TIFF files are large because they store image data with minimal or no lossy compression. Unlike JPEG, which discards detail to shrink file size, TIFF retains every pixel value — making it ideal for professional work where quality is critical but impractical for everyday sharing. A single scanned A4 page at 300 DPI in TIFF can easily exceed 20–30 MB, while the same content as a PDF is typically a fraction of that size.
Multi-page TIFF files (where multiple pages are stored in a single TIFF container) are a common format for scanners and document management systems. The converter processes the first page of a multi-page TIFF. To convert all pages, extract or export each page as an individual TIFF first, convert them one by one, then use the Merge PDF tool to combine the resulting PDFs into a single document.
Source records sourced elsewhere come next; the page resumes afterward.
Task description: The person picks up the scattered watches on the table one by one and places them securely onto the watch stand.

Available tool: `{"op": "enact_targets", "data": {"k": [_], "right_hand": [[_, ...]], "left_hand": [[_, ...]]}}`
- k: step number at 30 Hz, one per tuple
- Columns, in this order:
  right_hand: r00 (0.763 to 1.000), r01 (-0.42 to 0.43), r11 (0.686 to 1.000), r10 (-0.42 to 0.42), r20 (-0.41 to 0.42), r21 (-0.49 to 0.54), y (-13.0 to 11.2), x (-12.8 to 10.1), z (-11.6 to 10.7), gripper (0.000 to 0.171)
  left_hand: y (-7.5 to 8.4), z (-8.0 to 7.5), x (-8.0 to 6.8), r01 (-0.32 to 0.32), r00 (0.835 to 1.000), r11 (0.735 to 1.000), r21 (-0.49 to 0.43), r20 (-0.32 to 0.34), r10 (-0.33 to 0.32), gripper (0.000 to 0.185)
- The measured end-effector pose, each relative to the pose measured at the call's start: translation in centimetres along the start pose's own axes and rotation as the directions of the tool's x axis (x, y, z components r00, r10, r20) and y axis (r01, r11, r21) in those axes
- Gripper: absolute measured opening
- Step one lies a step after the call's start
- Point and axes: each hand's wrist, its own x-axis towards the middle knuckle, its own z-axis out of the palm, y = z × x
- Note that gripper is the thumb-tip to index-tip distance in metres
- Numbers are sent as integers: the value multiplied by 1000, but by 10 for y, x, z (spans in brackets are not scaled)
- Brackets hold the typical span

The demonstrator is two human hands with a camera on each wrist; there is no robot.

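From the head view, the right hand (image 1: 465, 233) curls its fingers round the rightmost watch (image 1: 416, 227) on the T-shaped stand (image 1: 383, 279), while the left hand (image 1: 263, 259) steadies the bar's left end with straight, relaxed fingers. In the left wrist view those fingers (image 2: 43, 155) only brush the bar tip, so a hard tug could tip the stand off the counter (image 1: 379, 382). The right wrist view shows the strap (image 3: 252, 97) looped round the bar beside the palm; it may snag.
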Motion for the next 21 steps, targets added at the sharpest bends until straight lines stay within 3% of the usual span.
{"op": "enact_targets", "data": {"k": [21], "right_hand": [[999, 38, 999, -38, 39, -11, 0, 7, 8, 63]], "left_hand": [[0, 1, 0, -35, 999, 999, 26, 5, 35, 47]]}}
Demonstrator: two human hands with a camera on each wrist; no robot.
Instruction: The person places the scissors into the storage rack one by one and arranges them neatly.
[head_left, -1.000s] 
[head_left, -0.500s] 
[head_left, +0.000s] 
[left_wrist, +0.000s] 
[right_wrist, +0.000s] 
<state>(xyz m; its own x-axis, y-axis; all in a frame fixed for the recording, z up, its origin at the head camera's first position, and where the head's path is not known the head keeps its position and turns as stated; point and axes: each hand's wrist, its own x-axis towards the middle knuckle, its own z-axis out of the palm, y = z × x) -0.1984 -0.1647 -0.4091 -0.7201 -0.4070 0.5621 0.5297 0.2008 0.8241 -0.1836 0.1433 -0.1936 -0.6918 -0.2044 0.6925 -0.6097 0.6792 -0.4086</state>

Yes. AixKit's TIFF to PDF converter is entirely browser-based — your file is never uploaded to any server. The conversion happens locally using JavaScript running in your browser tab. Once you close the tab, the file data is gone. This makes it safe for sensitive scanned documents such as passports, medical records, legal contracts, and financial statements.
Yes. The converter works in any modern mobile browser — Safari on iPhone, Chrome on Android, and others. You can select a TIFF file from your device's storage, convert it, and download the PDF directly to your phone. No app installation is required.
The image content will look identical — the converter does not alter colours, contrast, or resolution. The visual difference is that the image is now presented on a PDF page with optional padding and your chosen orientation. If the original TIFF had a transparent or unusual colour profile, it will be rendered onto a white background in the PDF, which is the standard behaviour for image-to-PDF conversion.
Yes, completely free. There is no account required, no watermark added, and no usage limits imposed by server quotas. You can convert as many TIFF files as you need at no cost. The converter is funded by non-intrusive ads so that the tool remains free for everyone.